Task description. The listing needs restating word for word.

Input data.

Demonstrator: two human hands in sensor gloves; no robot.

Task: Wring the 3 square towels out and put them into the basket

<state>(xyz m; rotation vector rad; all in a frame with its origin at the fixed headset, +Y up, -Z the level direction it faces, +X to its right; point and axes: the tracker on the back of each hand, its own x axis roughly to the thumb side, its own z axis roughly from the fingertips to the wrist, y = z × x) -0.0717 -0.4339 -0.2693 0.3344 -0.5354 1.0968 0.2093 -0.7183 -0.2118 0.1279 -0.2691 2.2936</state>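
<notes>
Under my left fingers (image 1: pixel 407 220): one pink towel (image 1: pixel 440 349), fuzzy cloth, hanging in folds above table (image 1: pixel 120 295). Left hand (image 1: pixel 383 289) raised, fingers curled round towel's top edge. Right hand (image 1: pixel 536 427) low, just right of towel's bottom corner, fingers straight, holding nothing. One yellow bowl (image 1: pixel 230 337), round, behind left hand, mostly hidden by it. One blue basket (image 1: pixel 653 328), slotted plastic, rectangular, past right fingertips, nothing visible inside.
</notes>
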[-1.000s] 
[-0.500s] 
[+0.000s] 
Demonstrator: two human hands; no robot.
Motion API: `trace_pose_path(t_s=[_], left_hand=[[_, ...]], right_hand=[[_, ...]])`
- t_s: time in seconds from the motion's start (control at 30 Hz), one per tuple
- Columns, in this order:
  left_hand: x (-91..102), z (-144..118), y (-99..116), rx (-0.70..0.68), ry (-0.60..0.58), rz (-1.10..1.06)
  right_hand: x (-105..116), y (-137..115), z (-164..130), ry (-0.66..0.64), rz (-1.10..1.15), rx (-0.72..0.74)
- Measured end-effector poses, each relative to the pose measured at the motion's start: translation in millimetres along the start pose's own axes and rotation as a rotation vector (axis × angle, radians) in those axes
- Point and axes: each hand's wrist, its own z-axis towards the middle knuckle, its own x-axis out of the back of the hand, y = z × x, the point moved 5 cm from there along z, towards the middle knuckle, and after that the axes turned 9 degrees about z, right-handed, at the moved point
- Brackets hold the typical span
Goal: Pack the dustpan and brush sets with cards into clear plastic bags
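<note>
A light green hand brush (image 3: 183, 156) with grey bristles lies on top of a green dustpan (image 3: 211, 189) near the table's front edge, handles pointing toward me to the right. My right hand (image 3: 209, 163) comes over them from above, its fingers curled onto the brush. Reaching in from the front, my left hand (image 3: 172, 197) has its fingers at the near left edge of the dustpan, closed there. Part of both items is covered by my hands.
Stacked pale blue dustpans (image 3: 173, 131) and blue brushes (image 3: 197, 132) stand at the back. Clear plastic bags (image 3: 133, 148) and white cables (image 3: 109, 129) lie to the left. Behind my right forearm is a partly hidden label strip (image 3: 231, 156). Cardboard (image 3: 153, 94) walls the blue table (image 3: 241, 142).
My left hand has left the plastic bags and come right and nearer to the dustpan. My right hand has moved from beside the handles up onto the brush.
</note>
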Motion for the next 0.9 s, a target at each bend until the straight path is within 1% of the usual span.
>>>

Answer box.
Demonstrator: two human hands in sensor gloves; no robot.

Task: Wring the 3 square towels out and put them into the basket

<state>(xyz m; rotation vector rad; all in a frame with its origin at the fixed headset, +Y up, -Z the level direction it faces, +X to its right; point and axes: the tracker on the back of each hand, its own x axis roughly to the thumb side, its own z axis roughly from the fingertips to the wrist, y = z × x) -0.0717 -0.4339 -0.2693 0.3344 -0.5354 1.0968 0.2093 -0.7183 -0.2118 0.1279 -0.2691 2.2936</state>
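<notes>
Under my left fingers (image 1: pixel 407 220): one pink towel (image 1: pixel 440 349), fuzzy cloth, hanging in folds above table (image 1: pixel 120 295). Left hand (image 1: pixel 383 289) raised, fingers curled round towel's top edge. Right hand (image 1: pixel 536 427) low, just right of towel's bottom corner, fingers straight, holding nothing. One yellow bowl (image 1: pixel 230 337), round, behind left hand, mostly hidden by it. One blue basket (image 1: pixel 653 328), slotted plastic, rectangular, past right fingertips, nothing visible inside.
</notes>
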[-1.000s] 
[-0.500s] 
[+0.000s] 
Demonstrator: two human hands; no robot.
Motion API: `trace_pose_path(t_s=[_], left_hand=[[_, ...]], right_hand=[[_, ...]])`
- t_s: time in seconds from the motion's start (control at 30 Hz), one per tuple
- Columns, in this order:
  left_hand: x (-91..102), z (-144..118), y (-99..116), rx (-0.70..0.68), ry (-0.60..0.58), rz (-1.10..1.06)
  right_hand: x (-105..116), y (-137..115), z (-164..130), ry (-0.66..0.64), rz (-1.10..1.15), rx (-0.72..0.74)
- Measured end-effector poses, each relative to the pose measured at the motion's start: translation in millimetres along the start pose's own axes and rotation as a rotation vector (axis × angle, radians) in those axes
- Point and axes: each hand's wrist, its own z-axis towards the middle knuckle, its own x-axis out of the back of the hand, y = z × x, the point moved 5 cm from there along z, towards the middle knuckle, and after that the axes turned 9 degrees about z, right-handed, at the moved point
- Brackets hold the typical span
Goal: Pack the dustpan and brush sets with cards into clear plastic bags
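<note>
A light green hand brush (image 3: 183, 156) with grey bristles lies on top of a green dustpan (image 3: 211, 189) near the table's front edge, handles pointing toward me to the right. My right hand (image 3: 209, 163) comes over them from above, its fingers curled onto the brush. Reaching in from the front, my left hand (image 3: 172, 197) has its fingers at the near left edge of the dustpan, closed there. Part of both items is covered by my hands.
Stacked pale blue dustpans (image 3: 173, 131) and blue brushes (image 3: 197, 132) stand at the back. Clear plastic bags (image 3: 133, 148) and white cables (image 3: 109, 129) lie to the left. Behind my right forearm is a partly hidden label strip (image 3: 231, 156). Cardboard (image 3: 153, 94) walls the blue table (image 3: 241, 142).
My left hand has left the plastic bags and come right and nearer to the dustpan. My right hand has moved from beside the handles up onto the brush.
</note>
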Motion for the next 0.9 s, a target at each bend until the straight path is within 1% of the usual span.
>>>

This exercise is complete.